Grandparents' Rights

Grandparents’ rights to contact with grandchildren

If you are a grandparent, what are your rights?  Pearson Solicitors Childcare team are often contacted by grandparents who need advice, following a divorce or separation, in relation to their grandchildren.   This can be because they are denied contact, the grandchild is living with them or children’s services are involved in the family.

Does a grandparent have a right to contact?

There is unfortunately no automatic right to contact with your grandchild.  However, the Court does recognise that grandparents play an important part in the lives of children and it would be rare that a court would refuse any contact between you and your grandchild.

Our specialist Childcare Law solicitor can act on your behalf to try and reinstate regular contact with your grandchild. Whether this is through negotiation or if necessary by applying through the Courts.

Applying for a Court Order

Sometimes it is necessary to go to the Court for contact with grandchildren, but not always.  Before applying to the Court, alternatives to help try and improve the situation and re-establish contact would be discussed, such as writing to the parent who has custody of the child with a contact proposal, or referring your case to mediation.

If contact cannot be agreed then an application to the Court would be considered.  You would have to apply for “leave” (permission) to proceed with your application, as the Court has to decide if your application would be harmful to your grandchild.  Provided it is not, leave should be granted so that the Court can consider what is in your grandchild’s best interests.
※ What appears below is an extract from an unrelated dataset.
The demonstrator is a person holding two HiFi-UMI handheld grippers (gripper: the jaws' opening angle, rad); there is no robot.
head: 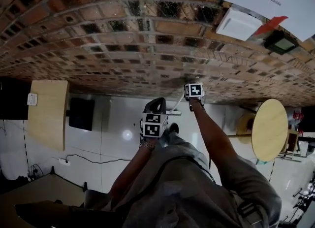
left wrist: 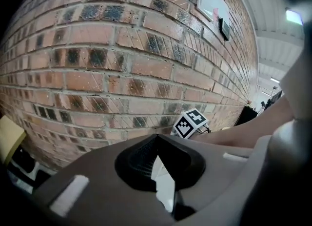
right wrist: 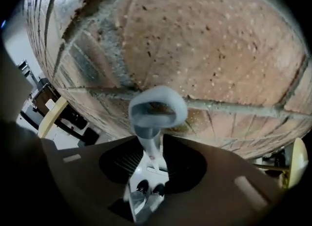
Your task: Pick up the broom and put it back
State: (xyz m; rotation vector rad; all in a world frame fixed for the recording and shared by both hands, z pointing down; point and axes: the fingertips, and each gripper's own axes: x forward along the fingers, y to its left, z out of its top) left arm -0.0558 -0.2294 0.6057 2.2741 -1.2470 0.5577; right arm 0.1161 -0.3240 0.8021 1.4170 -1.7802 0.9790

It is important that you have legal advice at the start of any proceedings, to help you correctly apply to the Court and set out your case why contact is in the best interests of your grandchild and should be granted.

Residence – when a child lives with the grandparent

Sometimes a child will live with their grandparent (s).  If this happens and it is going to be a permanent situation, you should consider an application to the Court to secure the placement.  You will not have any parental rights for your grandchild unless an order is made, so you cannot make decisions as their carer.  Also, having an order will provide you with the security of knowing that your grandchild will be staying with you.
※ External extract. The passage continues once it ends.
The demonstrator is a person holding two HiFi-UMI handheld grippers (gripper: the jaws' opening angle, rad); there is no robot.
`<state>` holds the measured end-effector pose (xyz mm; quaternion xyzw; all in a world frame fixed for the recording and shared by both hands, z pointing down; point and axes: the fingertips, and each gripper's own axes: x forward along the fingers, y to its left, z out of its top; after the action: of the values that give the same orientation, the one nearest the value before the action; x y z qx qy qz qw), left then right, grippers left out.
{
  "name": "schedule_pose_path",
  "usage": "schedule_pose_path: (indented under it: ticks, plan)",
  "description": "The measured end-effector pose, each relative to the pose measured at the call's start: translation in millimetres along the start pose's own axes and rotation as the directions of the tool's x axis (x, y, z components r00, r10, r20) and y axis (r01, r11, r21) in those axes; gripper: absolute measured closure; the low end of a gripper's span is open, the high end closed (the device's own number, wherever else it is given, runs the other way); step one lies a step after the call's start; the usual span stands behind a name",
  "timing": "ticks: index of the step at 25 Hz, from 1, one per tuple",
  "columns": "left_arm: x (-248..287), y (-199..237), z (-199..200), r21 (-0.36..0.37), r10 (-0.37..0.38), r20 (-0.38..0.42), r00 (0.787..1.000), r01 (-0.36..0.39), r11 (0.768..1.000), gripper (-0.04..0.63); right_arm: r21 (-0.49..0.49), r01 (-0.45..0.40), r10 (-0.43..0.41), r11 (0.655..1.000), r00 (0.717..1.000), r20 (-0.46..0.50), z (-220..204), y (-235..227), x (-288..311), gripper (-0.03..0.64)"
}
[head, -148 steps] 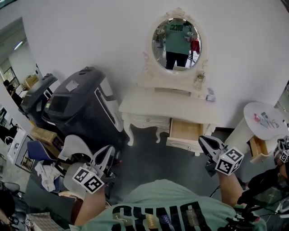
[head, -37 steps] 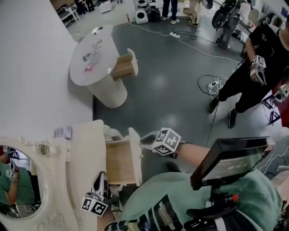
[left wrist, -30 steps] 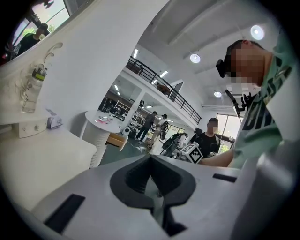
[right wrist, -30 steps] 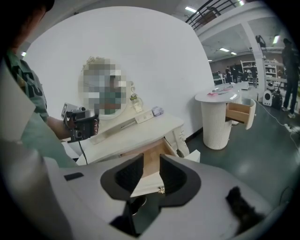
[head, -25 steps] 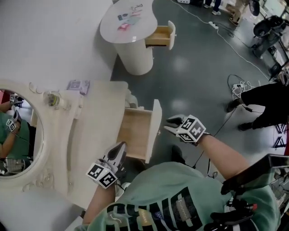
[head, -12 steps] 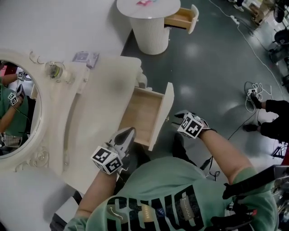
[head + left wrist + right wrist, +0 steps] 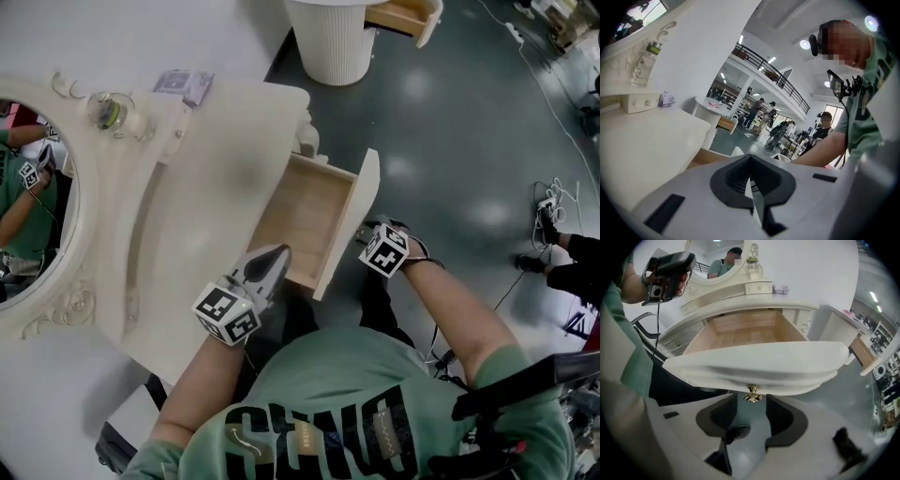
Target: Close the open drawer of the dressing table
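Two tongs in view, one drawer to shut.

Right tongs (image 7: 749, 405): jaws spread wide, having just been opening, nothing pinched. The brass knob (image 7: 752, 394) sits at the mouth of the gap between the jaw tips, apparently clear of both pads.

Left tongs (image 7: 750, 159): jaws pressed together, empty, with the tip close to the drawer's near side wall in the head view.

Drawer (image 7: 319, 211): pulled well out of the desk (image 7: 206, 178), bare wood inside, curved white front facing the right tongs.

Risks, as I judge them:
- With the jaws this far apart, a forward push may let the knob slide into the gap, so the contact is loose and the tips could skid on the curved front.
- A push off the centre line would likely skew the drawer and bind it partway.
- The left tongs sit near where the drawer front meets the desk, and could be caught if not drawn back.
- A hard shove may jolt the small bottle (image 7: 105, 111) beside the mirror (image 7: 28, 187).
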<state>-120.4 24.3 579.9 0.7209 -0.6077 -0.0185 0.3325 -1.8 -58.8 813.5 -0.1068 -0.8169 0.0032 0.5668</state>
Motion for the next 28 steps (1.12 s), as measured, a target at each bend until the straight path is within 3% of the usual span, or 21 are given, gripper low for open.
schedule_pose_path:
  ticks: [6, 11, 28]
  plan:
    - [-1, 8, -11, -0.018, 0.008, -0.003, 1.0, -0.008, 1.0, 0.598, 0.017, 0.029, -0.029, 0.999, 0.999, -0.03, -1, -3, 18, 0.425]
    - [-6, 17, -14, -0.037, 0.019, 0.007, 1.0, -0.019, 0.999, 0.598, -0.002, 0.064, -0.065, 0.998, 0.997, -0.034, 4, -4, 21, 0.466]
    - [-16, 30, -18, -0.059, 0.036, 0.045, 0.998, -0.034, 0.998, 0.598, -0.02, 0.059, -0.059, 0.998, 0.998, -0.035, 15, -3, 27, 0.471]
There are two types of orders to consider; a Residence Order or a Special Guardianship Order.

A Residence Order says that the child “resides” with you and you will have parental responsibility for the child for the duration of the order.  You would share this parental responsibility with the child’s parents.

A Special Guardianship Order gives you enhanced parental responsibility, which is sometimes necessary if you will need to exercise your parental responsibility over and above the parents, for example, if they have drug or alcohol problems which mean that they cannot work with you to make decisions for your grandchild.  Also, with this type of order, the local authority have to consider if you require support, practical and financial. 

Like with a contact application, sometimes the leave of the Court is needed.  If your grandchild has lived with you for three years within the last five years then leave will not be required.

Our specialist Childcare Law solicitor can discuss the two options with you at the initial stages and decide which is appropriate for you and then assist you in making the application to the Court.

When Children’s Services are involved

If the Local Authority is involved with your grandchild and family it may unfortunately be the case that your grandchild is removed from their parents’ care.  If the Local Authority has been involved for some time, in the Child in Need process or Child Protection arena, then you may be involved already and may have been assessed as an alternative care.  In that case, if your grandchild cannot return home and is going to remain with you, you may need advice on the type of order to secure that placement, as discussed above.

Sometimes there has not been enough time to carry out an assessment or the child is removed urgently.  If that is the case and there are court proceedings, the Local Authority is under a duty to consider if the child could live with a family member.   An initial assessment must be carried out, and if positive a full assessment will then be carried out.  If negative, we can provide advice on how to challenge that assessment, and discuss whether an independent assessment, from a social worker not connected to the local authority, is appropriate.